J’ai 35 ans. Je suis morte il y a trois jours.
Cette nuit-là, les éclairages de phares de voitures de la place, n’ont plus traversé les persiennes de notre petite maison de banlieue. Leurs contours brisés ne se sont pas faufilés par les lattes de nos volets, n’ont plus frôlé les murs de la tapisserie ternie du rez-de-chaussée, n’ont pas disparu en bout de course dans le cadran sombre de la télévision éteinte du salon.
Il n’est que huit heures. Il fait déjà chaud. Les yeux rougissent, les miens auraient voulu ne pas rester secs. Tous entourent ma dépouille impatients de sortir de la chambre funéraire. Derniers tapotements des doigts de mon fils en guise d’adieu sur le drap mortuaire. Concilier une vie de famille et ce métier de routière ? Ce métier, et l’écriture ? Je me suis partagée. Pierre son père, mon garagiste, a toujours été dans mes pointillés.
Défilé silencieux de tous vers la lumière. Un peu plus tard, coude à coude, la membrane humaine de mes endeuillés se déplie sur le cailloutis de l’allée B25 du cimetière. Je ne vois plus, mais devine en contre-plongée au-dessus de mon trou excavé, les ombres de visages connus et éplorés, leurs silhouettes noircies par quelques rayons de soleil. J’aurais bien emporter avec moi la photo de cette brochette d’humains vivants. Pas si simple de rester muette face à eux, même couchée, même morte, mais aucun regret pour la photo. Elle aurait été en contre-jour. Tout ça, une scène réelle ou irréelle ? Quand j’écrivais, je ne savais jamais vraiment faire la différence.
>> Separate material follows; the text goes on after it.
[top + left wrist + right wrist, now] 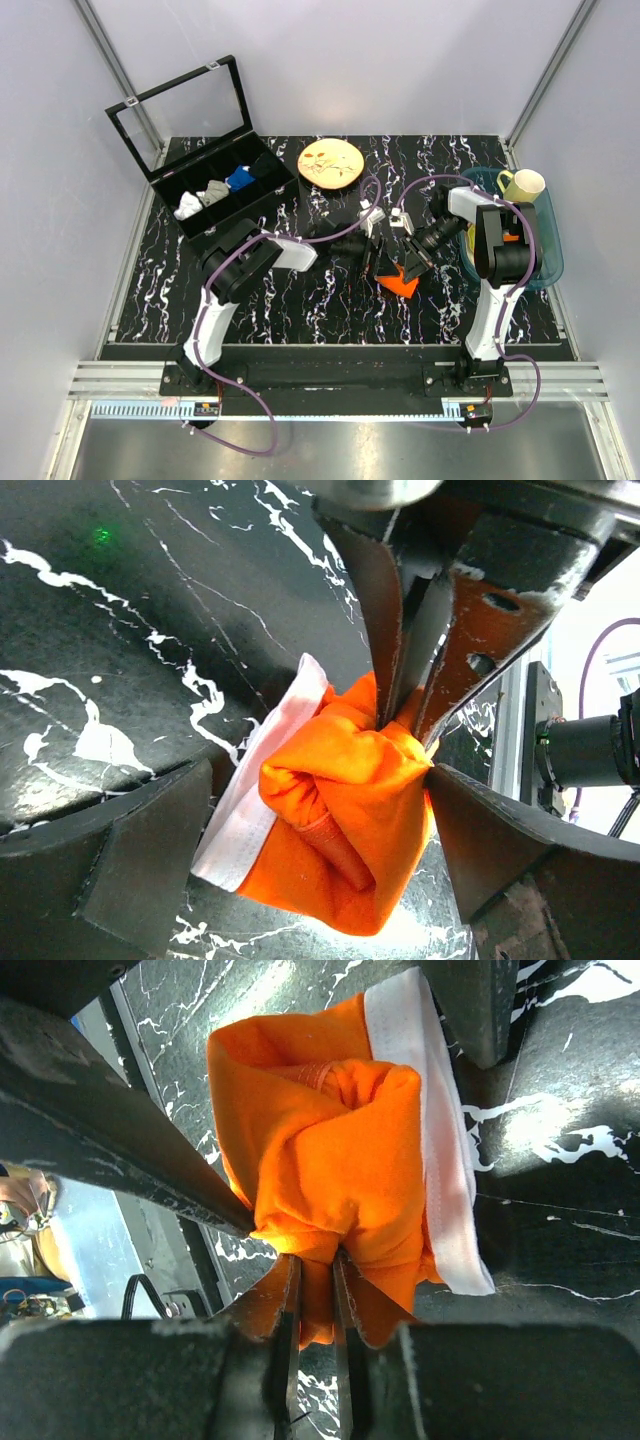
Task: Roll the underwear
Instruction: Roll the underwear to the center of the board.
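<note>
Underwear [340, 820] is lying as a loose orange bundle near the middle of the counter [300, 310]. The jaws of the right gripper [312, 1275] are clamping one fold; those of the left gripper [320, 780] are standing open around it. Releasing now is risking the soft roll springing apart.

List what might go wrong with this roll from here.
The right end effector pinches only a small fold of the underwear; pulling may slip it free or drag the roll open. The white band sticks out on one side, so the roll may unwind when released. The left end effector straddles the same bundle, so the fingers might collide.
</note>
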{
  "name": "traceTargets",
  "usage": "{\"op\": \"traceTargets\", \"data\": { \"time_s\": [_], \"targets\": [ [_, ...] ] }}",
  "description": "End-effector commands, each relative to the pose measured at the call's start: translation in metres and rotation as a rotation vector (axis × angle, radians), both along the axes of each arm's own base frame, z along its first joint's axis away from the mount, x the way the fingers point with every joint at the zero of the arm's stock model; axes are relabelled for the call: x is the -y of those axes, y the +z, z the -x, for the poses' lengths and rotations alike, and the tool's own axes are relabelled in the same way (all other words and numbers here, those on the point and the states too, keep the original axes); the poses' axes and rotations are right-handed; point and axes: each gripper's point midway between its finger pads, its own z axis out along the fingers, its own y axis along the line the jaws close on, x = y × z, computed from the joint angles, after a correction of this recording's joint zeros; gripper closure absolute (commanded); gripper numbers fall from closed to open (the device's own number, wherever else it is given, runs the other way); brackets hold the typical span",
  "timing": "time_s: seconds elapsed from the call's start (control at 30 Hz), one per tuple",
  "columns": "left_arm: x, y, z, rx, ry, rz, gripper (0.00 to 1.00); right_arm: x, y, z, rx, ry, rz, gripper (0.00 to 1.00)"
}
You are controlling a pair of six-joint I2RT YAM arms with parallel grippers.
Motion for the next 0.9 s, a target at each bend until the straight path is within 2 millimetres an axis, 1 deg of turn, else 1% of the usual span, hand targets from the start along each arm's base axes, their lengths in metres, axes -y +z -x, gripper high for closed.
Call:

C’est l’heure. Au fond de mon cercueil de 170 centimètres de long – c’est ma taille – dans la clarté innocente du jour, je ne regrette pas de ne plus pouvoir me retourner. En cet instant la nostalgie aurait pu m’assaillir, mais je ne sens rien. Ne plus vivre, c’est vrai, je trouve ça curieux. Et, je commence à réaliser que, ça, ne voyagera sans doute pas avec moi dans l’au-delà. Un peu comme une panne qui ne trouvera jamais plus à se réparer. On s’est avancé un à un vers mon corps spectral, on m’a lancé des roses. Mes yeux fermés, ne voient plus – je trouve d’ailleurs ça curieux – chacun à son tour, à sa manière, dessine ce dernier geste.
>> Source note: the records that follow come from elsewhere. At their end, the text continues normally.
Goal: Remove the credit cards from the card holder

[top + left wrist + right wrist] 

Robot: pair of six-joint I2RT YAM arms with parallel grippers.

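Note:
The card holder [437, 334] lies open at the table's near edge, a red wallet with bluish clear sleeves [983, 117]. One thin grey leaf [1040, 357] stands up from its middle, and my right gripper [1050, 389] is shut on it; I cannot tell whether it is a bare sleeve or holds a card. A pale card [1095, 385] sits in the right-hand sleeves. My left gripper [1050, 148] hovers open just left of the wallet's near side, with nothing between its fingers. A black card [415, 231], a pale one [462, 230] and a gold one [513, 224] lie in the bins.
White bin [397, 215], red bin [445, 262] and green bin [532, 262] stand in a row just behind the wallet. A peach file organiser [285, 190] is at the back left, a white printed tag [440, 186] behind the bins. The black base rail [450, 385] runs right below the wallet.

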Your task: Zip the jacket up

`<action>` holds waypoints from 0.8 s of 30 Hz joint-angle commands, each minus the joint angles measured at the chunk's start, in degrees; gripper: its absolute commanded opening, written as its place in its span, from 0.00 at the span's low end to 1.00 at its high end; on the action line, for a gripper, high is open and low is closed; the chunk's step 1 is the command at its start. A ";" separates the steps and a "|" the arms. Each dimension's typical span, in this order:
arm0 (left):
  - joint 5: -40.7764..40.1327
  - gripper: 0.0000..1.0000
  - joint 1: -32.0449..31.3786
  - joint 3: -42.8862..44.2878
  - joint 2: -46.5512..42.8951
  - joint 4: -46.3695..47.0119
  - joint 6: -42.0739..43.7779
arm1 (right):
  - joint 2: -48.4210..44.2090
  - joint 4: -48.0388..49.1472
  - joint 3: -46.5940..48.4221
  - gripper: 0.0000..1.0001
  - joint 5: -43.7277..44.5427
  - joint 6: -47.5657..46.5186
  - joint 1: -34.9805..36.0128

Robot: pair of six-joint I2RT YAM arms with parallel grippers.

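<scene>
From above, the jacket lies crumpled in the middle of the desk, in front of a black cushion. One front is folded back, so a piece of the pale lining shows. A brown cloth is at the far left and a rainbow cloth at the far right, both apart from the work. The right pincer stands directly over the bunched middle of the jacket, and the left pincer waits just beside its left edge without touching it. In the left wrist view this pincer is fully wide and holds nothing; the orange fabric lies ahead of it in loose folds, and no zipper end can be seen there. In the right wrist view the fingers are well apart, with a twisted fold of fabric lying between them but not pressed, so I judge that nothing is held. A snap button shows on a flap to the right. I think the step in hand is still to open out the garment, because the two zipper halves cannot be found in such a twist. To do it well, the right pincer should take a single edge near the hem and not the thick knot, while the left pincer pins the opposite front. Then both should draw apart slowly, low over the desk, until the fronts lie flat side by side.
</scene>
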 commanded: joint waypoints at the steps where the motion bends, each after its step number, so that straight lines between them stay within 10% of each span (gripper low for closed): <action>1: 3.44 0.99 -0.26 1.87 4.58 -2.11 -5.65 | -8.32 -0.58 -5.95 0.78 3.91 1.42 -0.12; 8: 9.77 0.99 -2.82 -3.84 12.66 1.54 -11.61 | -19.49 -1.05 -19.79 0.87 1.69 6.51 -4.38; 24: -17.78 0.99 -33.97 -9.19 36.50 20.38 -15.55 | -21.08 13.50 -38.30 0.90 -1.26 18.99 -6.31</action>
La voix de mon fils traverse les bruissements de sandales hésitantes – une voix si présente. Il me lit à haute voix. Il ne récite pas mon texte – il le dit. Comme lui, mais dans mon camion, je lisais souvent à haute voix – sans jeu de mot- pour sentir si mon texte tenait la route. Chaque soir, je me calais sur la banquette de mon poids lourd à 3 essieux, un 27 tonnes 300 qui faisait toute ma fierté, et derrière mon rideau tricoté-mains, j’écrivais et me lisais.
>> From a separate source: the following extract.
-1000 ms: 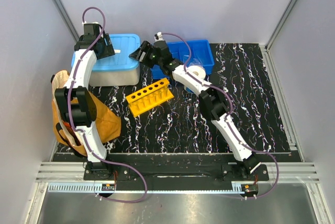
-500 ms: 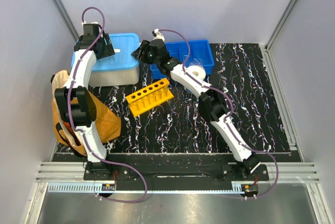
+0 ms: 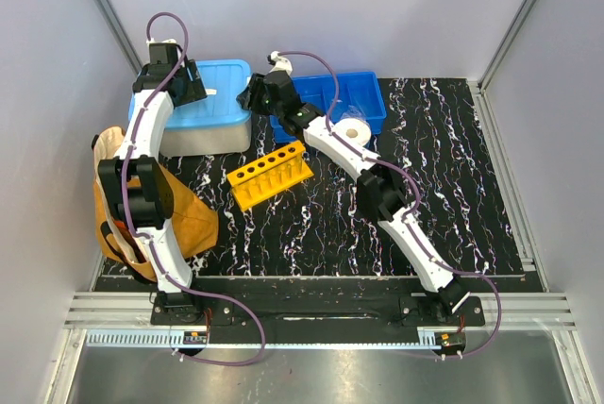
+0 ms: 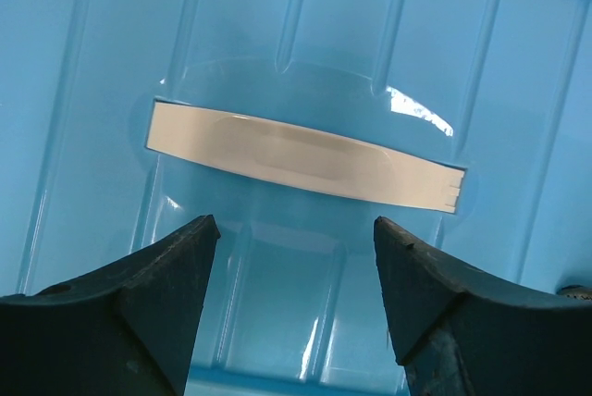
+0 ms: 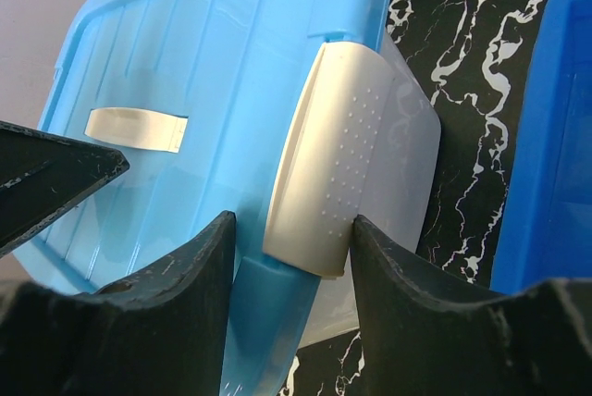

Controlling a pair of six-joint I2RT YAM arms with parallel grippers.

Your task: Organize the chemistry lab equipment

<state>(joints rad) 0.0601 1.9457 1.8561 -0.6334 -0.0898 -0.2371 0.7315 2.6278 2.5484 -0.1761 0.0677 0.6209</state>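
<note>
Top external view, from the left: a tan bag (image 3: 184, 220) sits at the table's (image 3: 453, 187) edge. Beyond it the left gripper (image 4: 296, 229) hangs, jaws apart, over the white handle (image 4: 305, 157) of a light-blue bin lid (image 3: 222, 102). Near that bin the yellow test-tube rack (image 3: 269, 175) stands holes-up, its long axis slanting near-left to far-right. The right gripper (image 5: 291, 229), fingers apart, straddles the bin's white end latch (image 5: 338, 165). A blue tray (image 3: 368, 92) holds a paper roll (image 3: 355, 130).

Yellow 6-hole rack (image 3: 269, 175) upright, set diag.
</note>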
Ecrire, comme me déshabiller. Exister nue. Seule au fond de la cabine-couchette de mon camion, j’ose. Jamais compris ce que je cherche là, quoi et pourquoi j’écris. Mais, je cherche ça toute la journée. Est-ce que j’écris pour penser, pour rester libre ? J’aime et j’ai besoin de cette solitude. Ecrire sur mon téléphone, sur un bout de papier – des instantanés, des petits riens cueillis au coin d’un parking, d’une rue, ou dans l’allée d’un supermarché. Le regard usé d’une dame à grosses lunettes et celui penaud de Chausson son chien à chaque instant houspillé ; le sac boursouflé contre un ventre enceint – que contient-il ; les rouleaux de fumée sortis de la bouche d’un jeune homme assis sur une balustrade, et vers lui, cet œil en coin résistant à l’alléchante cigarette. Oui, mais, je veux que mes histoires soient plus que ça, plus tordues aussi, et néanmoins qu’elles tiennent debout. Je veux justement écrire cet équilibre précaire. Ce que j’en ferai ?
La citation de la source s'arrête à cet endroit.